OdpowiedzUsuńmm nie miałam żadnego ;P
OdpowiedzUsuńmiałam kuszącą gruszkę i baaardzo mi się podobał zapach :))
OdpowiedzUsuńGranat wydaje się najlepszy :D
OdpowiedzUsuńlipa skoro zapach się nie utrzymuje
OdpowiedzUsuńGruszka mnie kusi;D
OdpowiedzUsuńnie miałam ich jeszcze :)
OdpowiedzUsuńmacałam dzisiaj te żele w Rossmannie, ale jakoś na żaden się nie skusiłam;)
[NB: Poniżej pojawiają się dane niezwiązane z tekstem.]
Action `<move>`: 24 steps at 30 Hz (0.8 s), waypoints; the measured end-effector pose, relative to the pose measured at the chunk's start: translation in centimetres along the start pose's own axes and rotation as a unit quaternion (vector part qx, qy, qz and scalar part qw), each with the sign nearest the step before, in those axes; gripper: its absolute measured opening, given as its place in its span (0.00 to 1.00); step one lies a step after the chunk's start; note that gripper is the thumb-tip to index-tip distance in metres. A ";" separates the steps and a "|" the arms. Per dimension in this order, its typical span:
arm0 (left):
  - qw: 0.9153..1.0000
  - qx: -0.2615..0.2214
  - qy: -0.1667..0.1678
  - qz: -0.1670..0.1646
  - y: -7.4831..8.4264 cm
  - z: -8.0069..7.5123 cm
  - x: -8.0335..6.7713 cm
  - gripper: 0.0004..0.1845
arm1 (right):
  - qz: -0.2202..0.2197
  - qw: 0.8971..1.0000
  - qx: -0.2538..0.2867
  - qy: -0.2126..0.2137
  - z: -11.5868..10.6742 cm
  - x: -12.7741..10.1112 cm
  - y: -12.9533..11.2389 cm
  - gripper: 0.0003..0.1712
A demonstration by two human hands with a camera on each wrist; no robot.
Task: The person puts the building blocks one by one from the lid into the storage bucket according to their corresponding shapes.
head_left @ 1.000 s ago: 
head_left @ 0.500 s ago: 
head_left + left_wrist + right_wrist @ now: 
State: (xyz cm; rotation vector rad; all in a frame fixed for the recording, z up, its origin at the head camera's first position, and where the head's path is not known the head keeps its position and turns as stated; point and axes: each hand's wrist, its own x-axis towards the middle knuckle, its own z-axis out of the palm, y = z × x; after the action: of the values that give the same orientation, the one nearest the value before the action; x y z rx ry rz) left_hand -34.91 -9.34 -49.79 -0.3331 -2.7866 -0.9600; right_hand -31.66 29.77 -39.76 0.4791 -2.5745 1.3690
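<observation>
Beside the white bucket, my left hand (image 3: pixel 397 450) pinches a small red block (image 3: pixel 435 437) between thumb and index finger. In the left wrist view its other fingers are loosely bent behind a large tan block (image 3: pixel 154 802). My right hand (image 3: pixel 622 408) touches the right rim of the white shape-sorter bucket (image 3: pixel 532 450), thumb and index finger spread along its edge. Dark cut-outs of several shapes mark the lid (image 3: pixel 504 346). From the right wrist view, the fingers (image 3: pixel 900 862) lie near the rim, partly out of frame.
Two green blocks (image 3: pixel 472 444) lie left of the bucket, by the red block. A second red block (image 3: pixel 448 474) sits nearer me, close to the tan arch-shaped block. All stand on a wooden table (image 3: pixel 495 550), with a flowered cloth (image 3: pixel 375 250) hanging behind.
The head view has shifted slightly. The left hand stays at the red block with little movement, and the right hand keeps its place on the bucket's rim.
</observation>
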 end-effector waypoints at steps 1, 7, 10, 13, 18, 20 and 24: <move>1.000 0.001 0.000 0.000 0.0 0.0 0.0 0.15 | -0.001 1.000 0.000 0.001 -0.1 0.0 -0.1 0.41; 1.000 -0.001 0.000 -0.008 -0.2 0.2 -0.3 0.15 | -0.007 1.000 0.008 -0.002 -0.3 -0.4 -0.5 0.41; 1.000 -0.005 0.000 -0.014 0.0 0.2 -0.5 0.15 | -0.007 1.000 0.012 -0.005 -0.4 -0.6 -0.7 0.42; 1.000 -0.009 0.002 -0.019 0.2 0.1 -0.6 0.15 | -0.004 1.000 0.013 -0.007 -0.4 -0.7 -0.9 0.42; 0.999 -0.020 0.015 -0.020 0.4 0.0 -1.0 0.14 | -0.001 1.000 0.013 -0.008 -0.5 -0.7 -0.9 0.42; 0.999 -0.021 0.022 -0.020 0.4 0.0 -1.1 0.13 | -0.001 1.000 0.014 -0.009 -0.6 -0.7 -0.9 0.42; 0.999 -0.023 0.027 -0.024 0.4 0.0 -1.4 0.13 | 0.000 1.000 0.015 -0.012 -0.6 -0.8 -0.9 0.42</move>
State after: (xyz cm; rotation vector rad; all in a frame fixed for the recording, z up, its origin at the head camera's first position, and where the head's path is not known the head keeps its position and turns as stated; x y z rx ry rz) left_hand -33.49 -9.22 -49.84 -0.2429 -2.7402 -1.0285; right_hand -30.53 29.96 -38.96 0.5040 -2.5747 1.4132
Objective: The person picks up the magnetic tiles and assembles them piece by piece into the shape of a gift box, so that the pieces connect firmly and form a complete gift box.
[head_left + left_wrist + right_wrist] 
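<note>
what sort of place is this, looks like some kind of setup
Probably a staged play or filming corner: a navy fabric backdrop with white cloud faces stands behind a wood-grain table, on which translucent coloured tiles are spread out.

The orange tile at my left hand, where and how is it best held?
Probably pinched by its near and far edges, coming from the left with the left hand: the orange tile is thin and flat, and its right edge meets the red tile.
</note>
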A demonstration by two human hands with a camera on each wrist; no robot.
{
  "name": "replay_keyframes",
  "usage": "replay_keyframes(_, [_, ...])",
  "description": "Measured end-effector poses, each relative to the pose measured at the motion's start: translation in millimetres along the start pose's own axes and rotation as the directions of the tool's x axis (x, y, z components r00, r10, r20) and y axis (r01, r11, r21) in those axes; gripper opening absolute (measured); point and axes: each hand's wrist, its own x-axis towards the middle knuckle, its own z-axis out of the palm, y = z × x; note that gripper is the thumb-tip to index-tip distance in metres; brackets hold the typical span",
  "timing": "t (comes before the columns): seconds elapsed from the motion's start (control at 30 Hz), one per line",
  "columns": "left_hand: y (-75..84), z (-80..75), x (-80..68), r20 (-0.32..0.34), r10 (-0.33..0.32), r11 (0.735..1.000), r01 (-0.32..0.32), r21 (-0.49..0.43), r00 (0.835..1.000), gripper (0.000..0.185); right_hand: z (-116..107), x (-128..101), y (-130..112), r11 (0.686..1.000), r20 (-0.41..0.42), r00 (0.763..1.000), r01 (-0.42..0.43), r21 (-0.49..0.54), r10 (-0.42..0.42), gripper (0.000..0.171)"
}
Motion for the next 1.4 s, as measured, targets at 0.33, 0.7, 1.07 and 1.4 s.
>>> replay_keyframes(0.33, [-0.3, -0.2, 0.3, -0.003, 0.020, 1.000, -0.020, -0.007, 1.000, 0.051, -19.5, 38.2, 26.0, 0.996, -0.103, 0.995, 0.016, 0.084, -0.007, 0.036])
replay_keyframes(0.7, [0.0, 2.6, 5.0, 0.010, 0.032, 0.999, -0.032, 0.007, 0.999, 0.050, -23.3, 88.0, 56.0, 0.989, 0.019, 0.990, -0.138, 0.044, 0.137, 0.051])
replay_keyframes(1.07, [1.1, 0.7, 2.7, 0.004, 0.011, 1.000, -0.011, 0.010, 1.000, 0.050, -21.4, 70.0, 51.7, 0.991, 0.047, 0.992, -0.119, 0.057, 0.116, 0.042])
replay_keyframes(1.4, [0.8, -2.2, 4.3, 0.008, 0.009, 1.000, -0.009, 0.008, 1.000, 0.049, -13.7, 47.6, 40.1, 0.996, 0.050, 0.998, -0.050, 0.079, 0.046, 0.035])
OdpowiedzUsuńJa jestem zakochana w żelach Balea ale być może kiedyś wypróbuję coś z Lirene
OdpowiedzUsuńJa jeszcze ich nie używałam ;D
OdpowiedzUsuńGruszka jest obłędna!:)
OdpowiedzUsuńNa gruszkę mam chrapkę :)
OdpowiedzUsuńjuż mam z granatem <3 , u mnie dziś też o żelu do kąpieli ;)
OdpowiedzUsuńbardzo ciekawy wpis! ;)
OdpowiedzUsuńserdecznie zapraszam na nowy post do siebie: http://carrotsx3.blogspot.com/
pozdrawiam ;*
muszą mieć piękny zapach :)
OdpowiedzUsuń"kusząca gruszka" jest fajna
OdpowiedzUsuńpewnie swietnie pachna
OdpowiedzUsuńciekawi mnie ten winogronowy:D
OdpowiedzUsuńJa mam ochotę na granat ;)
OdpowiedzUsuńNie używałam, ale strasznie mnie kuszą! :)
OdpowiedzUsuńgranat ma świetny zapach
OdpowiedzUsuńzachęcają swoimi kolorkami ;)
OdpowiedzUsuńależ smakowite nazwy :) Btw uwielbiam twoj baner główny!